EXERCISE =>
Only one span of the listing below should come back. It runs from the line with "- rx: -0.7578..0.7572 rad" through the line with "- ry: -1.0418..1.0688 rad", and each of its lines must be reproduced exactly.

DATA =>
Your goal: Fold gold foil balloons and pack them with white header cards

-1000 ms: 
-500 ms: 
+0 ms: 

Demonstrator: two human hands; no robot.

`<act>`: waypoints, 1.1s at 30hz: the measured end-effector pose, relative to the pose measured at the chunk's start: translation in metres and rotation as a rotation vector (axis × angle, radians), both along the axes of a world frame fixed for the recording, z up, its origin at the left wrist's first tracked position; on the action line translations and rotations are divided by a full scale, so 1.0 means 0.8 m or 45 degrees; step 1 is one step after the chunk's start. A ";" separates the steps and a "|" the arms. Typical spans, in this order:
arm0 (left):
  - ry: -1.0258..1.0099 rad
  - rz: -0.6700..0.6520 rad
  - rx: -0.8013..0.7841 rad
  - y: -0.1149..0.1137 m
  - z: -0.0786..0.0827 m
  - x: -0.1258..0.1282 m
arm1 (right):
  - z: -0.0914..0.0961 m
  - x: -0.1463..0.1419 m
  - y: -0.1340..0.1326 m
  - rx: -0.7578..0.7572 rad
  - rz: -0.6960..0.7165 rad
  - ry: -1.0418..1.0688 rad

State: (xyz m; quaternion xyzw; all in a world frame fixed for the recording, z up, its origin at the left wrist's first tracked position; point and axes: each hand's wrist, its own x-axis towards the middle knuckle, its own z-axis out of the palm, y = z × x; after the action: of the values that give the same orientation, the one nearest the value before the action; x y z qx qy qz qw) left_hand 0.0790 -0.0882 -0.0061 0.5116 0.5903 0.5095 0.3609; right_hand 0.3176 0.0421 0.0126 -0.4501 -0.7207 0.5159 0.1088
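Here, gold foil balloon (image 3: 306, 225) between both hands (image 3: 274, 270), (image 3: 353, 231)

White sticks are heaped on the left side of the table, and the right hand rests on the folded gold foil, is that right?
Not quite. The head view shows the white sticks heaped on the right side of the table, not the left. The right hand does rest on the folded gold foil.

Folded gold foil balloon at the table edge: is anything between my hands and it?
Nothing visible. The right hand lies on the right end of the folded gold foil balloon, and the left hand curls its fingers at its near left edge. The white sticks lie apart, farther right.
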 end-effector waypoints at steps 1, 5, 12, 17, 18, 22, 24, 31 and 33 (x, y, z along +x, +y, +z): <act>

RESPONSE TO THE TASK =>
  - rx: -0.7578..0.7572 rad
  - rz: -0.6960..0.7165 rad
  - ry: -1.0418..1.0688 rad

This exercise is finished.